The U.S. Army canceled the solicitation for the Section 804 Middle Tier Acquisition (MTA) Rapid Prototyping phase of the Optionally Manned Fighting Vehicle (OMFV) on Jan. 16.
“Based on feedback and proposals received from industry, the Army has determined it is necessary to revisit the requirements, acquisition strategy and schedule before moving forward”, said a service statement.
“We remain committed to the OMFV program as it is our second-highest modernization priority, and the need for this ground combat vehicle capability is real. It is imperative we get it right for our Soldiers,” said Dr. Bruce Jette, Assistant Secretary of the Army for Acquisition, Logistics and Technology.
Since its inception, the OMFV program has represented an innovative approach to Army acquisition by focusing on delivering an essentially new capability to armored brigade combat teams under a significantly reduced timeline compared to traditional acquisition efforts.
“The Army asked for a great deal of capability on a very aggressive schedule,” said Jette. “Despite an unprecedented number of industry days and engagements, to include a draft request for proposal over the course of nearly two years — all of which allowed industry to help shape this competition — it is clear a combination of requirements and schedule overwhelmed industry’s ability to respond within the Army’s timeline.”
“The most prudent means of ensuring long-term programmatic success is to get this multi-billion-dollar effort correct,” said Gen. John M. Murray, commander of Army Futures Command. “We are going to take what we have learned and apply it to the OMFV program to develop our path and build a healthy level of competition back into the program.”
The Army plans to revise and re-solicit the OMFV requirements on a competitive basis.
The OMFV program ended up with only one bidder, General Dynamics Land Systems (GDLS) offering purpose-built vehicle, after the disqualification of the Raytheon-Rheinmetall team offering KF 41 Lynx Infantry Fighting Vehicle (IFV).
U.S. Army OMFV Program
The Optionally Manned Fighting Vehicle (OMFV) program is seeking to replace the U.S. Army’s Bradley Fighting Vehicles (BFV).
The program is part of the larger Next Generation Combat Vehicles (NGCV) program. Other programs under NGCV are Armored Multi-Purpose Vehicle, or AMPV; Mobile Protected Firepower, or MPF; future robotic combat vehicles, or RCV; and the next-generation main battle tank.
The NGCV-OMFV will be designed to maneuver Soldiers in the future operating environment to a position of advantage to engage in close combat and deliver decisive lethality during the execution of combined arms maneuver. NGCV must exceed current capabilities while overmatching similar threat class systems.
The vehicle must have the following capabilities:
• Optionally manned. It must have the ability to conduct remotely controlled operations while the crew is off platform.

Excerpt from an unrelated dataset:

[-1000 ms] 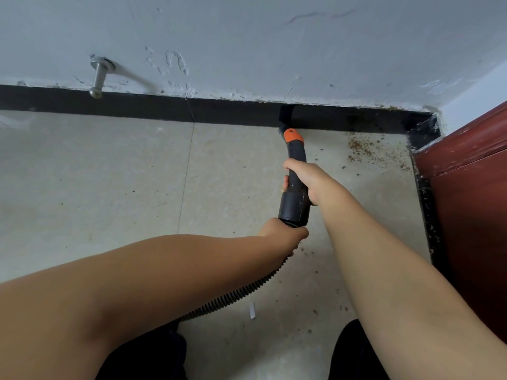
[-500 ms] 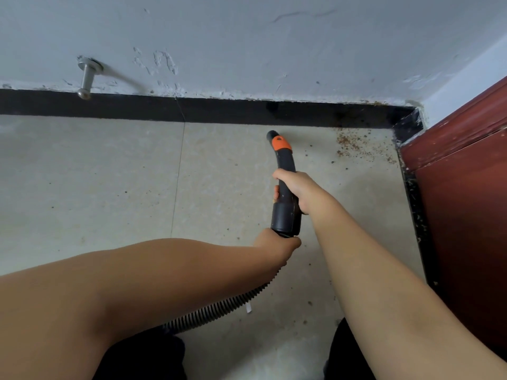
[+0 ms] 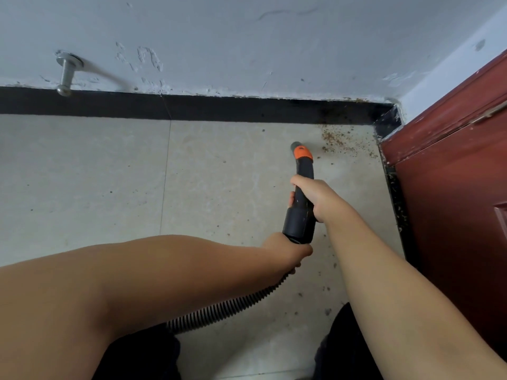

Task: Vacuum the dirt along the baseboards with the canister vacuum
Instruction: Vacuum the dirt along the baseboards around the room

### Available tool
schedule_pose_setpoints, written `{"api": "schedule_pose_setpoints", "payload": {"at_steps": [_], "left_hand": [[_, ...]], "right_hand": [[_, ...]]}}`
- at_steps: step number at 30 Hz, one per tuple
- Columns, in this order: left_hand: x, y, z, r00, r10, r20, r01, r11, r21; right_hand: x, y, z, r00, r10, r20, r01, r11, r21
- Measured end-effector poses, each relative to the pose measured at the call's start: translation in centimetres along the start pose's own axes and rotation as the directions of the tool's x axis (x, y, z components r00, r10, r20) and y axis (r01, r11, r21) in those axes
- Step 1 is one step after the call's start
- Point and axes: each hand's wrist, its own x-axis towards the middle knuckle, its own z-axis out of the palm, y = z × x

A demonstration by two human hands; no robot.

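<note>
The right hand [image 3: 315, 197] is gripping the vacuum nozzle [image 3: 301, 171], the left hand [image 3: 285, 249] holding the ribbed hose [image 3: 233, 308]; its tip is hovering beside the corner dirt [image 3: 340, 142], likely scattering crumbs if swept carelessly.

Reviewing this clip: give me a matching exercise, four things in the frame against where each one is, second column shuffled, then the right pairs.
Things:
1. vacuum nozzle
2. ribbed hose
3. metal door stop
4. brown dirt patch

Places:
A. on the wall, upper left, above the black baseboard
B. trailing back from the left hand
C. on the floor in the corner by the red door
D. gripped by the right hand, tip just left of the dirt

Pairs: 1-D, 2-B, 3-A, 4-C
</note>
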Motion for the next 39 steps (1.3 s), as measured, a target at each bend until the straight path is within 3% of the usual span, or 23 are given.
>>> {"api": "schedule_pose_setpoints", "payload": {"at_steps": [14, 19, 23, 27, 33, 39], "left_hand": [[-2.4, -2.5, -2.3, 0.999, -0.031, -0.015, 0.033, 0.99, 0.135], [-2.7, -2.5, -5.8, 0.993, -0.095, 0.076, 0.06, 0.925, 0.376], [-2.3, -2.1, -5.2, 0.979, -0.132, 0.157, 0.049, 0.895, 0.443], [-1.2, -0.9, -4.1, 0.986, -0.106, 0.129, 0.04, 0.901, 0.432], [-0.3, -0.8, -6.0, 0.991, -0.128, 0.03, 0.109, 0.929, 0.353], [1.2, 0.4, -4.7, 0.984, -0.126, 0.13, 0.068, 0.922, 0.381]], "right_hand": [[-2.3, 3.3, 1.8, 1.0, 0.017, -0.004, -0.016, 0.987, 0.157], [-2.7, 5.4, 2.9, 0.99, 0.051, -0.128, 0.002, 0.925, 0.381], [-2.3, 7.3, 1.7, 0.972, 0.068, -0.226, 0.051, 0.874, 0.484], [-1.2, 6.5, 0.6, 0.956, 0.051, -0.29, 0.109, 0.853, 0.51], [-0.4, 3.9, 3.3, 0.993, 0.001, -0.118, 0.053, 0.888, 0.457], [0.4, 4.4, 0.8, 0.955, 0.049, -0.294, 0.113, 0.853, 0.51]]}}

• Capacity. It should eventually operate with no more than two crewmen and possess sufficient volume under armor to carry at least six Soldiers.
• Transportability. Two OMFVs should be transportable by one C-17 aircraft and be ready for combat within 15 minutes.
• Dense urban terrain operations and mobility. Platforms should include the ability to super elevate weapons and simultaneously engage threats using main gun and an independent weapons system.
• Protection. It must possess requisite protection to survive on the contemporary and future battlefield.
• Growth. It will possess sufficient size, weight, architecture, power, and cooling for automotive and electrical purposes to meet all platform needs and allow for pre-planned product improvements.
• Lethality. It should apply immediate, precise and decisively lethal extended range medium caliber, directed energy, and missile fires in day/night all-weather conditions, while moving and/or stationary against moving and/or stationary targets. The platform should allow for mounted, dismount, and unmanned system target handover.
• Embedded Platform Training. It should have embedded training systems that have interoperability with the Synthetic Training Environment.
• Sustainability. Industry should demonstrate innovations that achieve breakthroughs in power generation and management to achieve increased operational range and fuel efficiency; increased silent watch, part and component reliability, and significantly reduced sustainment burden.
The earlier announced timeline for the OMFV has a request for proposal (RFP) to be released early 2019, an engineering and manufacturing development (EMD) contract to be awarded in the early fiscal year 2020, and low-rate initial production (LRIP) to begin in the fiscal year 2023, he said. Fielding was planned by the end of the fiscal year 2026.